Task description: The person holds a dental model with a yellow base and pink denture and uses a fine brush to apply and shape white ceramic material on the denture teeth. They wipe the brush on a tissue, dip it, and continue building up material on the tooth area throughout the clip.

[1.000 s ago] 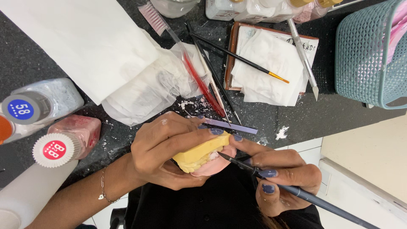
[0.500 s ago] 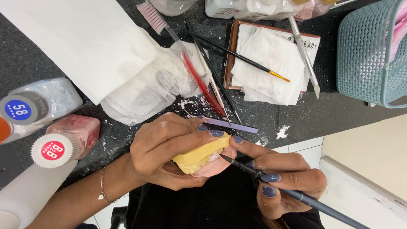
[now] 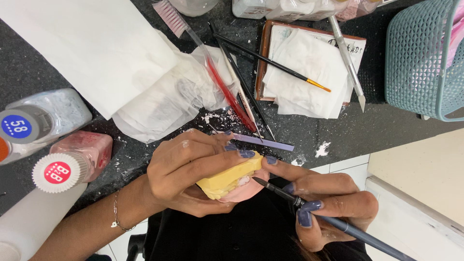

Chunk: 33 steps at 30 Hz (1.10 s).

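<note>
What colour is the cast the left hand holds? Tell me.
Yellow, over a pink base; the head view shows the cast in the left hand.

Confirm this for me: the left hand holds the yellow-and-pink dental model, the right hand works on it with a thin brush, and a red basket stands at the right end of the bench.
One detail is off: the basket is teal, not red, as the head view shows. The rest stands: the left hand holds the yellow-and-pink dental model, and the right hand works on it with a thin brush.

black counter (image 3: 377, 130) | tissues (image 3: 96, 63) | brushes (image 3: 270, 63) | bottles (image 3: 72, 159) | teal basket (image 3: 420, 63)
</note>
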Available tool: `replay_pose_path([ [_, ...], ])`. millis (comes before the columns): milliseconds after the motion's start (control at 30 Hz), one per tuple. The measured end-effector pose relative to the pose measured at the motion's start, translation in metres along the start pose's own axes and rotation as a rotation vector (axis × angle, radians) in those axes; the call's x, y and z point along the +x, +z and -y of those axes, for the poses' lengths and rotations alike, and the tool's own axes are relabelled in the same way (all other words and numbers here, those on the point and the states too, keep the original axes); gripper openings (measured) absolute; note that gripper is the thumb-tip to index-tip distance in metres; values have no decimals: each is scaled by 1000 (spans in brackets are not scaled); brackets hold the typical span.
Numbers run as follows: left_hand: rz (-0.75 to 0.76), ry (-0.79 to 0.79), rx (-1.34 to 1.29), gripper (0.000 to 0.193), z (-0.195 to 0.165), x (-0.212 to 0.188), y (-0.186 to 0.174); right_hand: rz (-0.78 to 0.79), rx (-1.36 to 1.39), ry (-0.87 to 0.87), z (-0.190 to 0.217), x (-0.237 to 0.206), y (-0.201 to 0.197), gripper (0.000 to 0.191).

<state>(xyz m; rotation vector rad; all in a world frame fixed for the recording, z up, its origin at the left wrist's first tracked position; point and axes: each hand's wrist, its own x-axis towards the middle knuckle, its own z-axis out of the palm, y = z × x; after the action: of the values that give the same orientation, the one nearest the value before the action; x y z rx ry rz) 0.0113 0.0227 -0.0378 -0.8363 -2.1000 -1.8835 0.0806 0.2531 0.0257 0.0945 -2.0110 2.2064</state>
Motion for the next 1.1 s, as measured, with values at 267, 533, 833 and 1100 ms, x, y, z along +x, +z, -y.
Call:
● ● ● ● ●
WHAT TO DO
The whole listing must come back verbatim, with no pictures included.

YOUR RESPONSE
Task description: The person holds a dental model with a yellow base and pink denture and uses a fine brush to apply and shape white ceramic material on the denture teeth. They wipe the brush on a tissue, dip it, and continue building up material on the tooth area throughout the clip.

[1.000 s ago] 
[0.500 s ago] 
[now] 

Chunk: 33 steps at 30 Hz (1.10 s).

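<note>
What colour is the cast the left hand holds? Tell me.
Yellow, over a pink base; the head view shows the cast in the left hand.

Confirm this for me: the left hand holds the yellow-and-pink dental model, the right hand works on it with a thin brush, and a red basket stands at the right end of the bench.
One detail is off: the basket is teal, not red, as the head view shows. The rest stands: the left hand holds the yellow-and-pink dental model, and the right hand works on it with a thin brush.

black counter (image 3: 377, 130) | tissues (image 3: 96, 63) | brushes (image 3: 270, 63) | bottles (image 3: 72, 159) | teal basket (image 3: 420, 63)
</note>
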Available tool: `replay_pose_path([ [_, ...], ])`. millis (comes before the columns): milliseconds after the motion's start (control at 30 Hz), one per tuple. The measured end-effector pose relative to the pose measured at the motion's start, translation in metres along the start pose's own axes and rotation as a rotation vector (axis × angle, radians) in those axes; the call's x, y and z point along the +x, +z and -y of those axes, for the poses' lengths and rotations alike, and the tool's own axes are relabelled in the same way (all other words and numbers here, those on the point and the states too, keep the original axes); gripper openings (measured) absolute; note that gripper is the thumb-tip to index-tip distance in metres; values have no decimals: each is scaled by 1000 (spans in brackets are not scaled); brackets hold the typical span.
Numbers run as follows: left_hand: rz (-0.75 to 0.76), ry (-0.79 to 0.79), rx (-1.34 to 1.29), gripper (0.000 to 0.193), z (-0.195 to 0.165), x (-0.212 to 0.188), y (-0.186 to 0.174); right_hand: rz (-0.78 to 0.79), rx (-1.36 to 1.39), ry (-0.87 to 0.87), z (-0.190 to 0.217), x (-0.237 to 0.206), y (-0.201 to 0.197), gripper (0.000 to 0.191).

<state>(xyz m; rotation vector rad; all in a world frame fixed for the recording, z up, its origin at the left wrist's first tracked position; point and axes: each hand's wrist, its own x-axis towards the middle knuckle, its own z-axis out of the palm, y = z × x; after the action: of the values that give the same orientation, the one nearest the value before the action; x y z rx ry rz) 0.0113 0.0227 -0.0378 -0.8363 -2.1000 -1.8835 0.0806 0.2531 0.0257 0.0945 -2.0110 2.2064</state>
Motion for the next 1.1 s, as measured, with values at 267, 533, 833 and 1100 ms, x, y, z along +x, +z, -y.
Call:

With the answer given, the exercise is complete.